- Born: c. 1993 possibly Nairobi
- Occupation: running Mukuru Stoves
- Known for: award winning climate activism
- Children: Two
- Parent: orphan aged 10
- Website: Mukuru Stoves - our story

= Charlot Magayi =

Stove designer and earthshot prize winner

Charlot Magayi (born c. 1993) is a Kenyan stove designer, climate activist and an Earthshot Prize winner in 2022. She and her company Mukuru Stoves were awarded a million pounds. Her success led her to be called "Queen of Africa" by William, Prince of Wales.

==Life==

Magayi was brought up in Mukuru slums in Nairobi. She became an orphan when she was ten. When she was sixteen and still at school, she gave birth to her daughter. She had to leave school to make a living for her and her daughter and she took to selling charcoal which was used locally for cooking. The fumes from the charcoal affected her and her daughter, and they repeatedly had respiratory tract infections. Magayi's daughter was burnt by their charcoal stove when she was two years old. Magayi returned to adult school and learned about the science of burning fuels and the pollutants. It is estimated that charcoal and wood are used for cooking by 950 million people in sub-Saharan Africa (c. 2022) and within 30 years the number may be 1.6 billion. These sources are heavily polluting.

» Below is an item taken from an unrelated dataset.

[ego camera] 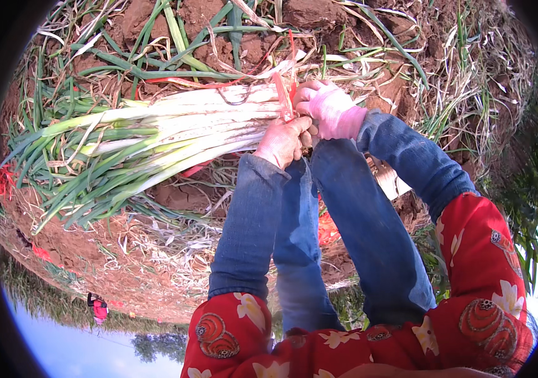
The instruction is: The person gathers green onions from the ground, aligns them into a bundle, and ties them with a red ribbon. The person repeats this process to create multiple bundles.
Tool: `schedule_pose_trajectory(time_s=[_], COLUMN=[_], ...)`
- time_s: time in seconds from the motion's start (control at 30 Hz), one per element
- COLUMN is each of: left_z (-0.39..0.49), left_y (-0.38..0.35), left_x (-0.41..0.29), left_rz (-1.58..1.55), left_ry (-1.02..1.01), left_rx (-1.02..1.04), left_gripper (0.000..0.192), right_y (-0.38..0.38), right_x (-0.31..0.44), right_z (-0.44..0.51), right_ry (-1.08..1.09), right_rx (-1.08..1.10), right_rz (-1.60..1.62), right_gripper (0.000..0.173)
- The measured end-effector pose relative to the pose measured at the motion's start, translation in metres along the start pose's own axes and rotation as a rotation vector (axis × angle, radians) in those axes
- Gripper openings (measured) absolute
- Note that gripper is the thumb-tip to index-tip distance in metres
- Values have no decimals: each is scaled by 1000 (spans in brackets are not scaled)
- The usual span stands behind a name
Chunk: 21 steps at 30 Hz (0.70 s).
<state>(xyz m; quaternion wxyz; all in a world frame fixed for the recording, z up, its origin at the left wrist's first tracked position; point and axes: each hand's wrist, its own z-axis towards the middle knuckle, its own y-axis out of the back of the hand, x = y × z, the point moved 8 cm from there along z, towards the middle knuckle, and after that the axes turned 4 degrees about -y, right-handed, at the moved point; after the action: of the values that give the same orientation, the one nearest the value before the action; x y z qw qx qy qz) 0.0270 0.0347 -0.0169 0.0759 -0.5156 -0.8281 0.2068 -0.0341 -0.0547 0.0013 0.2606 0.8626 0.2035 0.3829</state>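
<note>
A bundle of long green onions (203,125) lies before me on the soil, white stalks towards my hands and green leaves spread to the left. A red plastic tie (282,94) runs across the stalks near their root end. My left hand (282,141), in a pale pink glove, pinches at the tie's near end with thumb and fingers. Right beside it, my right hand (330,108), in a pink knitted glove, has its fingers curled at the tie and root ends. The fingers partly hide the tie there. A thin dark curved piece (234,100) rests on the stalks.
Loose green onion leaves (155,71) and dry husks litter the clods (316,14). Red plastic (328,229) shows between my jeans-clad legs (363,222), and more red strands (0,178) lie at far left. Another person (99,307) is far off in the field.
</note>
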Motion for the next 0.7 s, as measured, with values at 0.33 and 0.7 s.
schedule_pose_trajectory(time_s=[0.33, 0.7], left_z=[-5, -1], left_y=[-2, 10], left_x=[-1, -23], left_rz=[-25, 434], left_ry=[76, -104], left_rx=[-28, -130], left_gripper=[19, 20], right_y=[-23, 24], right_x=[-16, -25], right_z=[9, -19], right_ry=[35, -122], right_rx=[52, 102], right_rz=[106, 85], right_gripper=[40, 26])
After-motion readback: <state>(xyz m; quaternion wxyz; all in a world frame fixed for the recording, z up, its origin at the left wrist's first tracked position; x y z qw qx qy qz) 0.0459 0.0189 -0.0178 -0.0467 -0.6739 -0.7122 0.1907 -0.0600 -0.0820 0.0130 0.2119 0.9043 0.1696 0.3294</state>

Magayi founded Mukuru Stoves in 2017 which she named after the slum where they lived. The stove she designed sells for an affordable $10, and it reduces pollution to 10% compared with traditional cooking and it uses much less charcoal.

In 2018, she won the SDGs and Her award organised by UN Women. She was one of two winners; the other was the Tanzanian company WomenChoice Industries which is owned by Lucy Odiwa.

On 2 December 2022 she was announced as one of the five winners of the Earthshot Prize, which makes £1m available to her to develop her idea and reduce emissions from cooking. Her existing stove burns biomass but she has said that she plans to create an improved model which will be fuelled by ethanol.

Magayi and her company were not the only Kenyans involved with the Earthshot Prize; another winner was the Swedish Roam company with their electric vehicle Clean Our Air which has links to Kenya.

In 2024 William, Prince of Wales, gave a special mention to Magayi calling her the "Queen of Africa" for the effect she had on the lives on two million poor Africans.